**Required action**: Pictures do not belong in the output. Reproduce exactly the lines from the start of the records through the line with "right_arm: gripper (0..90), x".

**Exercise data**:

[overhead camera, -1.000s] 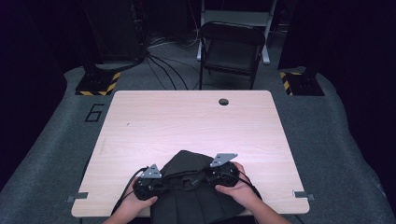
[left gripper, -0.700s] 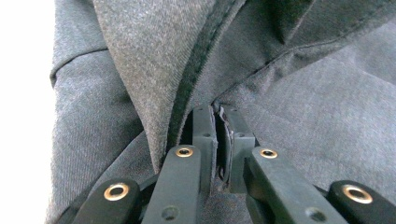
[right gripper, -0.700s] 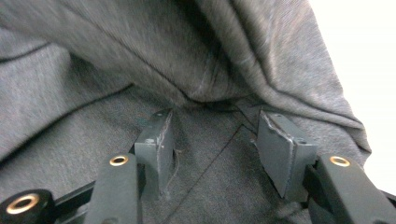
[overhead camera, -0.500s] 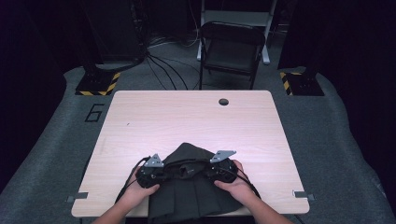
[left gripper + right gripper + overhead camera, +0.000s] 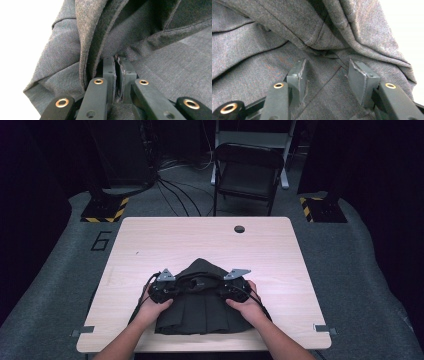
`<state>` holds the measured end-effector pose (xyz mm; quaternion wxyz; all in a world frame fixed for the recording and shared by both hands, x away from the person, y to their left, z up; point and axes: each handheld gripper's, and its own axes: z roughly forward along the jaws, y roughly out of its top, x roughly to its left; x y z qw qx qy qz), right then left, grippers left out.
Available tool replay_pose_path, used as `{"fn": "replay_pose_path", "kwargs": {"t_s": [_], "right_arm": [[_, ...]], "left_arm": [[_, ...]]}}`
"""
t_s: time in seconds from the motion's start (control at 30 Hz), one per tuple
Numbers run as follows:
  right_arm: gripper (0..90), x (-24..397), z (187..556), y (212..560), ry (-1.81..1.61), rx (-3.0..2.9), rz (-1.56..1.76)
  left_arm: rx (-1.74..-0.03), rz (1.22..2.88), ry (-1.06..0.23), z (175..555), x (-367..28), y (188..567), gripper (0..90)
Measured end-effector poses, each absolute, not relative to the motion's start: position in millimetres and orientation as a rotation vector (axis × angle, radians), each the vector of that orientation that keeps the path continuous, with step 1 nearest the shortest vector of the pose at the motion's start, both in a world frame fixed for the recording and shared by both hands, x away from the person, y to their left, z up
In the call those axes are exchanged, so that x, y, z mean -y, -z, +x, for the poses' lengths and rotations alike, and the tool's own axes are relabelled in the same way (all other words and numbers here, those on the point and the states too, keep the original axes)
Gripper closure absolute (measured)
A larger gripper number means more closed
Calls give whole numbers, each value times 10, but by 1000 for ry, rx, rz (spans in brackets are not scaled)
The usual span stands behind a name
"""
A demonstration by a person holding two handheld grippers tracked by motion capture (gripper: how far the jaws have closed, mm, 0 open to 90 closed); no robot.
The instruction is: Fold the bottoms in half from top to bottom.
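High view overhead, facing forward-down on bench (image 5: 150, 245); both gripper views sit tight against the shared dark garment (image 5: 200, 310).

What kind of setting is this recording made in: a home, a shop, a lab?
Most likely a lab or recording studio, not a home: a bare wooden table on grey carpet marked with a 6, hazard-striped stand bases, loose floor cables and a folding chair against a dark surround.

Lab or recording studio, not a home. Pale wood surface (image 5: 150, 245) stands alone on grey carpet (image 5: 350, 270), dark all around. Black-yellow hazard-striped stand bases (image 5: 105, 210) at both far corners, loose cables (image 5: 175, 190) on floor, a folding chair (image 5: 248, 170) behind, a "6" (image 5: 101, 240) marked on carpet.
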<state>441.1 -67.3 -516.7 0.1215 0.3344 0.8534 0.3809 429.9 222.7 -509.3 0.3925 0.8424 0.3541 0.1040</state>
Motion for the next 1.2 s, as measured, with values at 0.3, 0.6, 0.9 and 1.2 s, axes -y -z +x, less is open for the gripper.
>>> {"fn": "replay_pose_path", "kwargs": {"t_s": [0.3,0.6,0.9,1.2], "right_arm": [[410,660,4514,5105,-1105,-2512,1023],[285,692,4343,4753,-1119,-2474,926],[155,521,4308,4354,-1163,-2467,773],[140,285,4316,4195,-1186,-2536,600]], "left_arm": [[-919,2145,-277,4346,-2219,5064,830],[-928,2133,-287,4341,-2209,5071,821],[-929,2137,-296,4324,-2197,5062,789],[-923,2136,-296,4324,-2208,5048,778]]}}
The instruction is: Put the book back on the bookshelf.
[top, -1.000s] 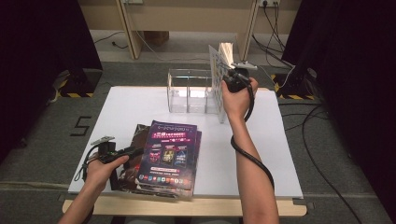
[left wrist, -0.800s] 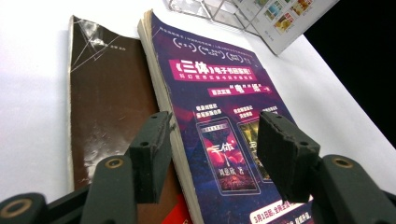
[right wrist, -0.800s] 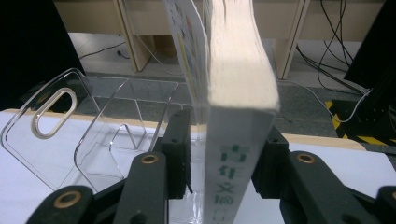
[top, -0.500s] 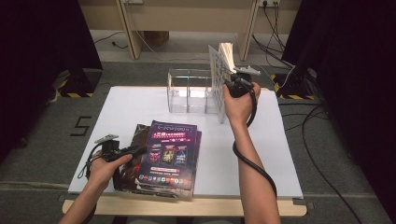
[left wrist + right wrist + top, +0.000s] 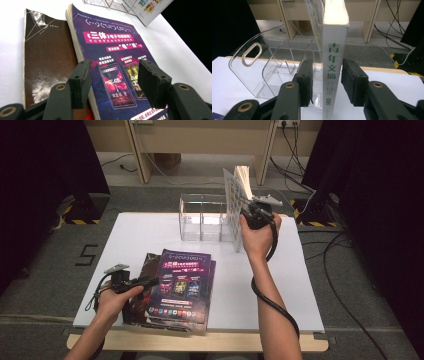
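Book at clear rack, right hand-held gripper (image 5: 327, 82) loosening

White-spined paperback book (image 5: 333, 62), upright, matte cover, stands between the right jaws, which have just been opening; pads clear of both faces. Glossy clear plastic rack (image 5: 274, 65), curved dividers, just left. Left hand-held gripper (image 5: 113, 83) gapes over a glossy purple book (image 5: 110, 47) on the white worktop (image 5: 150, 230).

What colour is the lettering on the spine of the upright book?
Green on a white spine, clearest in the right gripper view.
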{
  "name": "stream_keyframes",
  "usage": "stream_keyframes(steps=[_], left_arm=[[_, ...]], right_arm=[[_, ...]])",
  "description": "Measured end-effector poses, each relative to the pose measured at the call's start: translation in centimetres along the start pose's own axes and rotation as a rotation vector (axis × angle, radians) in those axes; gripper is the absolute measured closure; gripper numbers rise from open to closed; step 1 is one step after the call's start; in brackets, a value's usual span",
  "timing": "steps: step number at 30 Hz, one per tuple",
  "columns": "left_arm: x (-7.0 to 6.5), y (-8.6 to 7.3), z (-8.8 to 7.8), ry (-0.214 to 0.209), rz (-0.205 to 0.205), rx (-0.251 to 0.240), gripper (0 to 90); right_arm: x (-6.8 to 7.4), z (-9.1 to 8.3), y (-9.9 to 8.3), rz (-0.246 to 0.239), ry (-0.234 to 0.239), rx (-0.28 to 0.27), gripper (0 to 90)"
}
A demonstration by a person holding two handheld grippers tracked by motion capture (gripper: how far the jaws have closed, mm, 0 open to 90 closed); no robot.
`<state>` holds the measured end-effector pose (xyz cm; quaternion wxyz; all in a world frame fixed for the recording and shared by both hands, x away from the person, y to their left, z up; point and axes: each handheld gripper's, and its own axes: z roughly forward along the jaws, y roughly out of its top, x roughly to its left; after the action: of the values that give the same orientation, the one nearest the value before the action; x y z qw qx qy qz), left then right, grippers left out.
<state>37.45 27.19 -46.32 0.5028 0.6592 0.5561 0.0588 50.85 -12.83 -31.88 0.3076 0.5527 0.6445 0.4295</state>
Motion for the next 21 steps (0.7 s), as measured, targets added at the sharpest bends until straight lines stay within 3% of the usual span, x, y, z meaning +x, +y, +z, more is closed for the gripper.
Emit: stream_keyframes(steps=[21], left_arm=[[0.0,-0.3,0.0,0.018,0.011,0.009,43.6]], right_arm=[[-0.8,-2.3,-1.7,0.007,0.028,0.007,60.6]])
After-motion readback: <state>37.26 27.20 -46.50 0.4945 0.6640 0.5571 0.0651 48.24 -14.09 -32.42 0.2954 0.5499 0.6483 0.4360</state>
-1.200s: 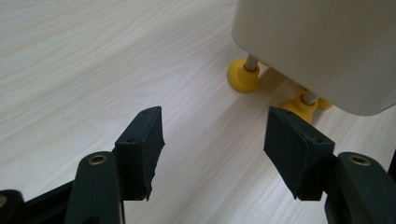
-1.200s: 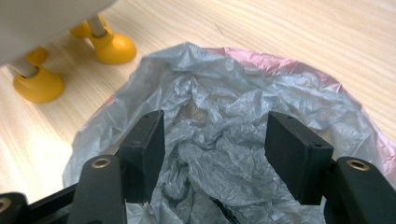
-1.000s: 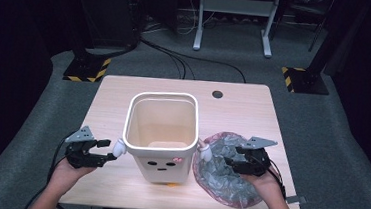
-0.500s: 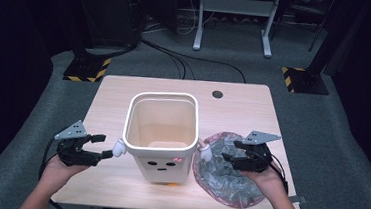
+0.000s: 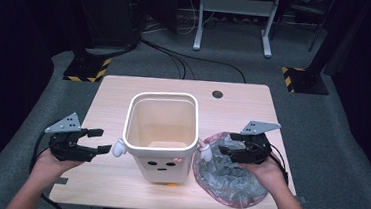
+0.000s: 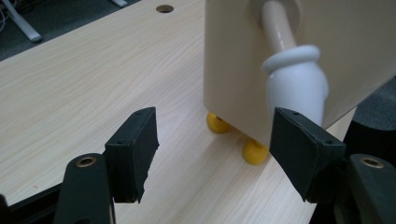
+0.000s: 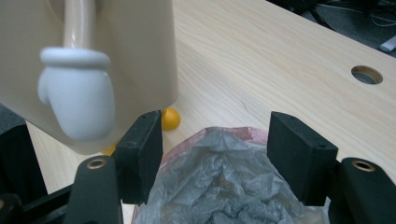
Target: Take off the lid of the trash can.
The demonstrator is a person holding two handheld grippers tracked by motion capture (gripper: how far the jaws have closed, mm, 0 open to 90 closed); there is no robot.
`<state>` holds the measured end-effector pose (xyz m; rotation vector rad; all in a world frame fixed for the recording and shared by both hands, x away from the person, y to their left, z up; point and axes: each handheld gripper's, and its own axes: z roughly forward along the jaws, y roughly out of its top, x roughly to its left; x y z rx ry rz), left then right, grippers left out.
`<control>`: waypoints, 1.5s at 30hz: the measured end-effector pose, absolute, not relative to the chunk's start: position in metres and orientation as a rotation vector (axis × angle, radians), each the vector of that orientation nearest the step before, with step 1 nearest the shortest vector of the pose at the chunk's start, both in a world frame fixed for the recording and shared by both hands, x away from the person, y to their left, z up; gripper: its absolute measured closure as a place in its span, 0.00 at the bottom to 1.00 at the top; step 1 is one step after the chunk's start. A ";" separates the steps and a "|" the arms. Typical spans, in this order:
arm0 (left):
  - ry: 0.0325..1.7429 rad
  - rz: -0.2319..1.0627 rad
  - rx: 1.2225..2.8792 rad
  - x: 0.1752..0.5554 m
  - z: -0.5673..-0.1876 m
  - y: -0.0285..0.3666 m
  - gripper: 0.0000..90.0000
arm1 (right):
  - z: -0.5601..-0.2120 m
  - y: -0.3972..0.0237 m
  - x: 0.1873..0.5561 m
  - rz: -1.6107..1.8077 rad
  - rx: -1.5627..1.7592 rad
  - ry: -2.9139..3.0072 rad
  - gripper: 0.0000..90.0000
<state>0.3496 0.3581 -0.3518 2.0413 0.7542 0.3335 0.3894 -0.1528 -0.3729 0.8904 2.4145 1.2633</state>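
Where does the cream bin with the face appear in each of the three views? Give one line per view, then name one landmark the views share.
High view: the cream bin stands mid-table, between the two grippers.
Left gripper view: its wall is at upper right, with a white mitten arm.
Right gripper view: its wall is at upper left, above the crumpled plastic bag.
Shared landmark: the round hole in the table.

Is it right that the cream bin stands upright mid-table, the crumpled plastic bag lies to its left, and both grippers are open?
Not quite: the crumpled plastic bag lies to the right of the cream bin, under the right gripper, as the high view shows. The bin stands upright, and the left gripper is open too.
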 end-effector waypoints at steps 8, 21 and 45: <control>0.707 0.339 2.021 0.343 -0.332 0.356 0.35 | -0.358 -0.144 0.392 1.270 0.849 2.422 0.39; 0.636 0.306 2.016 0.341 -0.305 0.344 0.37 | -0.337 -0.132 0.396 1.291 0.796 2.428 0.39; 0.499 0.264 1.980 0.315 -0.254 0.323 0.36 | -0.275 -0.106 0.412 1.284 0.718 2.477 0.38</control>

**Exercise solution**:
[overhead camera, -1.000s] 
[left gripper, -0.700s] 
[right gripper, -0.700s] 
[overhead camera, -0.500s] 
[left gripper + right gripper + overhead camera, +0.000s] 
`<state>` holds the measured end-effector pose (xyz mm; quaternion wxyz; all in a world frame fixed for the recording and shared by both hands, x away from the person, y to their left, z up; point and axes: each handheld gripper's, and its own axes: z roughly forward along the jaws, y roughly out of its top, x roughly to its left; x y z qw qx qy qz), right then left, grippers left out.
Available tool replay_pose_path, used as `{"fn": "replay_pose_path", "kwargs": {"t_s": [_], "right_arm": [[_, ...]], "left_arm": [[_, ...]]}}`
"""
t_s: time in seconds from the motion's start (control at 30 Hz), one per tuple
Numbers run as follows:
  right_arm: gripper (0..90), x (-24..397), z (187..556), y (212..560), ry (-1.81..1.61), rx (-3.0..2.9), rz (-1.56..1.76)

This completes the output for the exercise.